Mind+ Programming Software

 

Practical Process

1. Hardware Setup

Connect the camera to the USB port of UNIHIKER.

 

 

Connect the UNIHIKER board to the computer via USB cable.

 

 

2. Software Development

Step 1: Open Mind+, and remotely connect to UNIHIKER.

 

connect mind+  to the unihiker

 

Step 2: Find a folder named "AI" in the "Files in UNIHIKER". And create a folder named "Human Pose Detection Based on MediaPipe Pose and Holistic with UNIHIKER" in this folder. Import the dependency files for this lesson.

 

 

Step3: Create a new project file in the same directory as the above file and name it "main1.py".

Sample Program:

CODE
import cv2
import mediapipe as mp

mp_drawing = mp.solutions.drawing_utils
mp_drawing_styles = mp.solutions.drawing_styles
mp_pose = mp.solutions.pose

cap = cv2.VideoCapture(0)
cap.set(cv2.CAP_PROP_FRAME_WIDTH, 320) 
cap.set(cv2.CAP_PROP_FRAME_HEIGHT, 240) 
cap.set(cv2.CAP_PROP_BUFFERSIZE, 1) 

cv2.namedWindow('MediaPipe Pose', cv2.WND_PROP_FULLSCREEN)
cv2.setWindowProperty('MediaPipe Pose', cv2.WND_PROP_FULLSCREEN, cv2.WINDOW_FULLSCREEN)

with mp_pose.Pose(
        min_detection_confidence=0.5,
        model_complexity=0,  
        min_tracking_confidence=0.5  
) as pose:
    while cap.isOpened():  
        success, image = cap.read()  
        if not success:  
            print("Ignoring empty camera frame.")
            continue  

                image.flags.writeable = False
        image = cv2.cvtColor(image, cv2.COLOR_BGR2RGB)  
        results = pose.process(image)  

        image.flags.writeable = True
        image = cv2.cvtColor(image, cv2.COLOR_RGB2BGR)  
        mp_drawing.draw_landmarks(
            image,
            results.pose_landmarks,  
            mp_pose.POSE_CONNECTIONS,  
            landmark_drawing_spec=mp_drawing_styles.get_default_pose_landmarks_style()  
        )
        
        image = cv2.rotate(image, cv2.ROTATE_90_CLOCKWISE)
        cv2.imshow('MediaPipe Pose', cv2.flip(image, 1))
        
        if cv2.waitKey(5) & 0xFF == 27:
            break

cap.release()
cv2.destroyAllWindows()

 

Step4: Create a new project file in the same directory as the above file and name it "main2.py".

Sample Program:

CODE
import cv2
import mediapipe as mp

mp_drawing = mp.solutions.drawing_utils
mp_drawing_styles = mp.solutions.drawing_styles
mp_holistic = mp.solutions.holistic

cap = cv2.VideoCapture(0)
cap.set(cv2.CAP_PROP_FRAME_WIDTH, 320)  
cap.set(cv2.CAP_PROP_FRAME_HEIGHT, 240)  
cap.set(cv2.CAP_PROP_BUFFERSIZE, 1)  

cv2.namedWindow('MediaPipe Holistic', cv2.WND_PROP_FULLSCREEN)
cv2.setWindowProperty('MediaPipe Holistic', cv2.WND_PROP_FULLSCREEN, cv2.WINDOW_FULLSCREEN)

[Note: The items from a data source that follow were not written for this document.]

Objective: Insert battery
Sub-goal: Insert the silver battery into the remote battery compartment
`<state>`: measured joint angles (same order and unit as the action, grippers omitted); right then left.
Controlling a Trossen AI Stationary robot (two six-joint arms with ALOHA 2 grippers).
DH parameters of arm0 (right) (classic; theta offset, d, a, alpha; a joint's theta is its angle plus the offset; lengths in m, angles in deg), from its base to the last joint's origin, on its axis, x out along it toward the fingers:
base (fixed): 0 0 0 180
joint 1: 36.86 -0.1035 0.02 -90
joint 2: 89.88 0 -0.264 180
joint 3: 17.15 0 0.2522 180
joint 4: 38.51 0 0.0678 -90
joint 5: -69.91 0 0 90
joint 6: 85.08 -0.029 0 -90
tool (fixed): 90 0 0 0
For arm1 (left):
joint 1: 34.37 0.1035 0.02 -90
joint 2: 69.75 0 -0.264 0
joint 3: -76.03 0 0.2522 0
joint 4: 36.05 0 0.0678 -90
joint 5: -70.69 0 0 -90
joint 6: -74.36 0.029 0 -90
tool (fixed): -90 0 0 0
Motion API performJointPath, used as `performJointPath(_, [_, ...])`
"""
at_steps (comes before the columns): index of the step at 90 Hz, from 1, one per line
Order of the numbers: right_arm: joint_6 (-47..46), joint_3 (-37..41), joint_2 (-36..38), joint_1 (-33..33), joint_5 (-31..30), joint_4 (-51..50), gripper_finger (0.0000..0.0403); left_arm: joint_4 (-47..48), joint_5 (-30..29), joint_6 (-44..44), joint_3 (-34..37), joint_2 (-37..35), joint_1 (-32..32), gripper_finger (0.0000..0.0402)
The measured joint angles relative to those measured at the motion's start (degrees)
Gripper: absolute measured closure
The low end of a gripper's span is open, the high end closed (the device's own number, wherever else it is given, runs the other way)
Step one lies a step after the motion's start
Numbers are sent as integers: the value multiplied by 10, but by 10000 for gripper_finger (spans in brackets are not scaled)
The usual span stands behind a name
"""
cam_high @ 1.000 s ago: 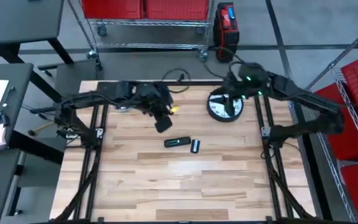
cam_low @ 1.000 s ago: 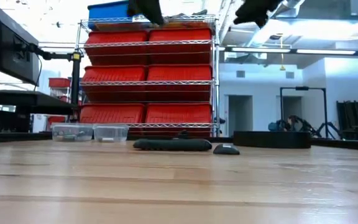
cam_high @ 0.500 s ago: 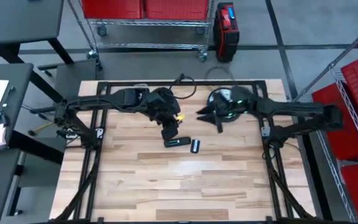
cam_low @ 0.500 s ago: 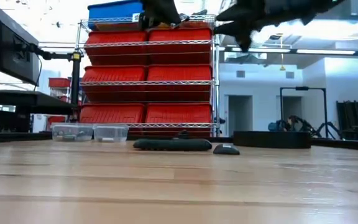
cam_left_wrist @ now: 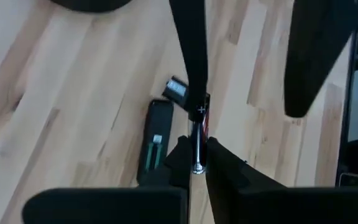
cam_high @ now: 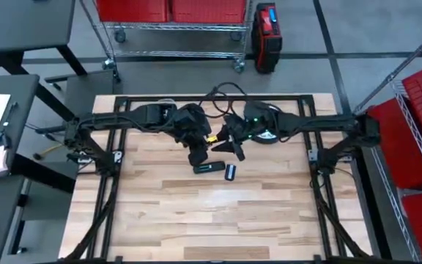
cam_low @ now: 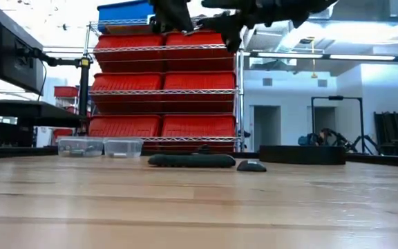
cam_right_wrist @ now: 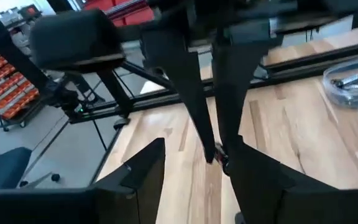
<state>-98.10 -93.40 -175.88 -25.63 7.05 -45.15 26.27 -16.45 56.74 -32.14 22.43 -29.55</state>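
The black remote [cam_high: 209,168] lies on the wooden table with its battery bay open [cam_left_wrist: 154,146]. Its loose cover [cam_high: 230,172] lies just right of it. My left gripper [cam_high: 196,152] hangs above the remote, shut on a small battery [cam_left_wrist: 199,124]. My right gripper [cam_high: 229,147] is open and faces it from the right, its fingers [cam_right_wrist: 142,174] on either side of the battery [cam_right_wrist: 217,154]. One right finger [cam_left_wrist: 190,56] ends close to the battery's plus end. In the low view both grippers [cam_low: 175,14] [cam_low: 230,34] are high above the remote [cam_low: 192,160]. My left gripper pinches the battery between its two fingertips [cam_left_wrist: 182,155], at the battery's rear end [cam_left_wrist: 196,163]. The battery lies along the fingers, its plus-marked end [cam_left_wrist: 201,111] sticking out past them. It is lifted clear above the remote. I cannot tell whether my right gripper touches it.
A round black tray [cam_high: 268,133] sits at the far side, partly under my right arm. Two clear plastic boxes [cam_low: 101,146] stand at the far left. The near half of the table [cam_high: 211,220] is bare wood.
My right gripper has swung from above the round tray toward the table's left and come down next to my left gripper, staying open. My left gripper has shifted slightly toward the near edge with the battery, then held still.
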Motion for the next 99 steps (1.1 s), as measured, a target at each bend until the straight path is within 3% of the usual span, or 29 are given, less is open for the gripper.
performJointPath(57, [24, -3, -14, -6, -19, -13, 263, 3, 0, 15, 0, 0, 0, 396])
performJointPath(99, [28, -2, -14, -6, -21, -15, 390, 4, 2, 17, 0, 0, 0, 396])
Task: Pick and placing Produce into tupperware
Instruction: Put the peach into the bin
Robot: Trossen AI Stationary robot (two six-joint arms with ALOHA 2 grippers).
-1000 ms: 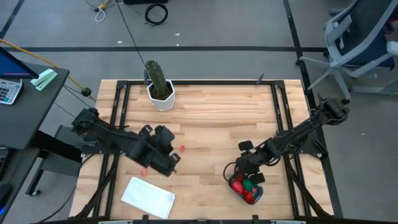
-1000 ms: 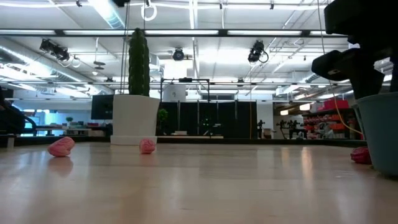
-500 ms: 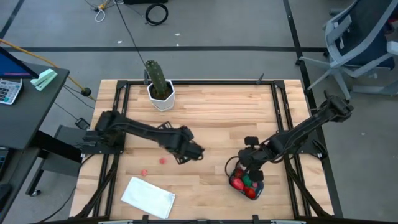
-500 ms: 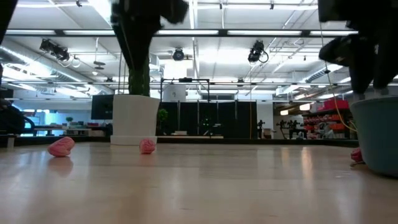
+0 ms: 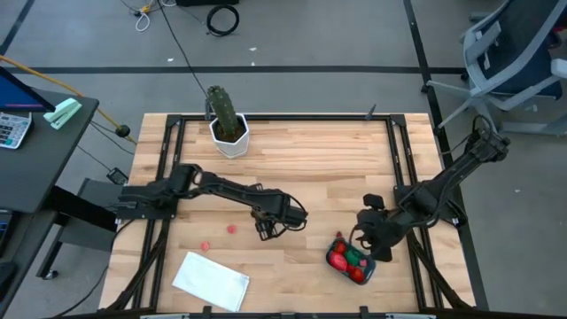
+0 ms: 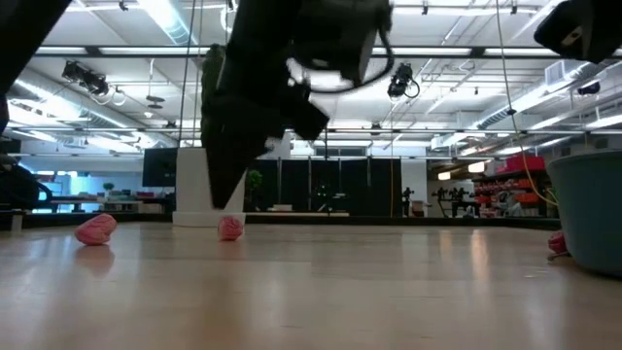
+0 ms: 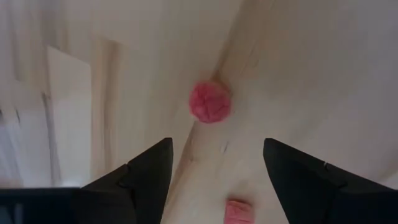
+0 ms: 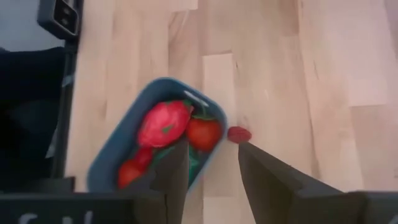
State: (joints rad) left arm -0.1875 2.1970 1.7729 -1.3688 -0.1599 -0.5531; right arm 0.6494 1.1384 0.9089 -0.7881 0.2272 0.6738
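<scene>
Pale wooden planks form the table (image 5: 301,159), where the rounded teal tupperware (image 5: 351,263) sits near the front right, packed with glossy red and green produce (image 8: 166,123). Above it hangs the right gripper (image 5: 376,237), fingers spread. The left gripper (image 5: 268,229), fingers apart, hovers mid-table just beside a bumpy pink berry (image 5: 232,229); another lies near a flat white sheet (image 5: 211,282).

The right gripper (image 8: 212,163) hung above the wooden table (image 8: 348,74) with its two dark fingers (image 8: 171,171) parted. Ahead of the fingers sat the blue container (image 8: 112,152), holding several red pieces of produce (image 8: 165,123) and something green among them. A small red piece (image 8: 239,134) lay on the table just beside the container's rim, outside it, near the gap between the fingers. A dark frame (image 8: 59,15) stood beyond the container.
</scene>
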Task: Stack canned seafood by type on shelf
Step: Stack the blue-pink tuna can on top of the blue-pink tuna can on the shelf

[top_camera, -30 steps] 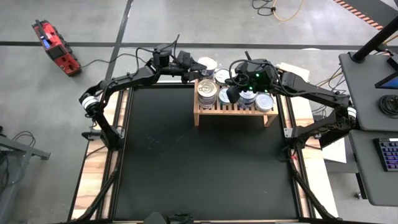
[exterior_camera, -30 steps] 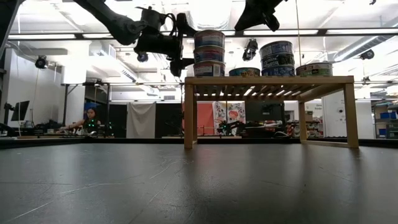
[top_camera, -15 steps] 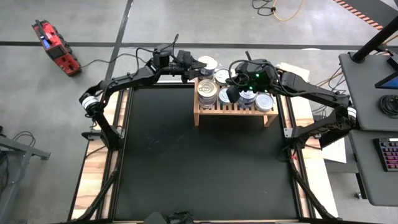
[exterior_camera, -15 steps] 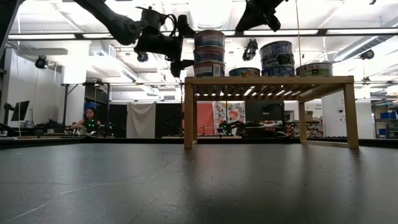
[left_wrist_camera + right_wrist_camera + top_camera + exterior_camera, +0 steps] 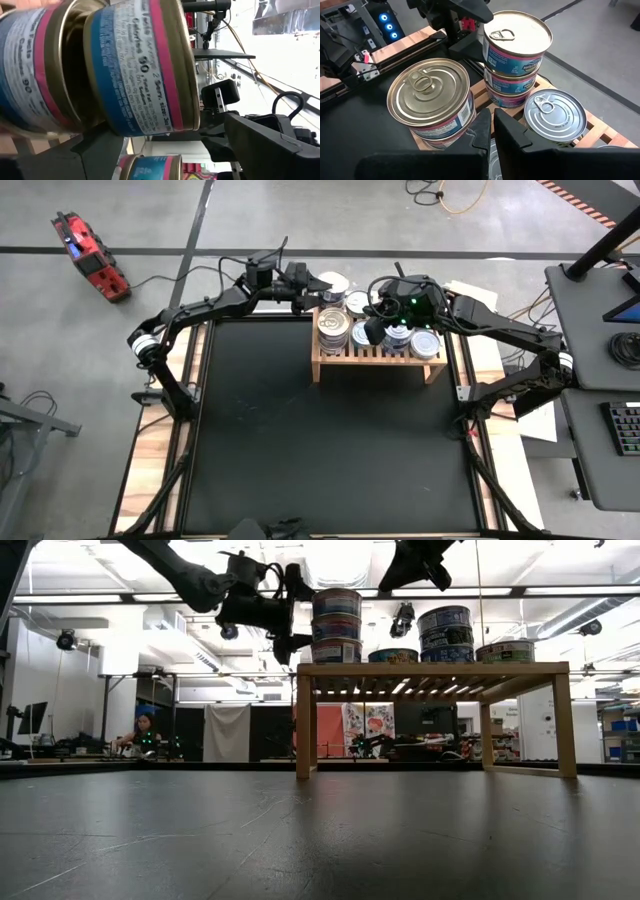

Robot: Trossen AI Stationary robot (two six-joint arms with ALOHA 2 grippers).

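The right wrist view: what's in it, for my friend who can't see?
Round silver-lidded seafood tins with blue and pink labels sit in stacks: a tall stack, a nearer stack, and a low tin on the light-wood slatted shelf. The right pincer hangs shut above them.

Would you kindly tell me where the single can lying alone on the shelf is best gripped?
Grip the single can across its curved side wall, coming straight down from above: it lies flat, lid up, low on the shelf, with taller stacks close beside it.

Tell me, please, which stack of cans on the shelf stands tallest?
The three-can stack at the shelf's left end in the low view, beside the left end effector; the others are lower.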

with mp_holistic.Holistic(
        min_detection_confidence=0.5,  
        model_complexity=0,  
        min_tracking_confidence=0.5  
) as holistic:
    while cap.isOpened():  
        success, image = cap.read()  
        if not success:  
            print("Ignoring empty camera frame.")
            continue  

        image.flags.writeable = False
        image = cv2.cvtColor(image, cv2.COLOR_BGR2RGB) 
        results = holistic.process(image)  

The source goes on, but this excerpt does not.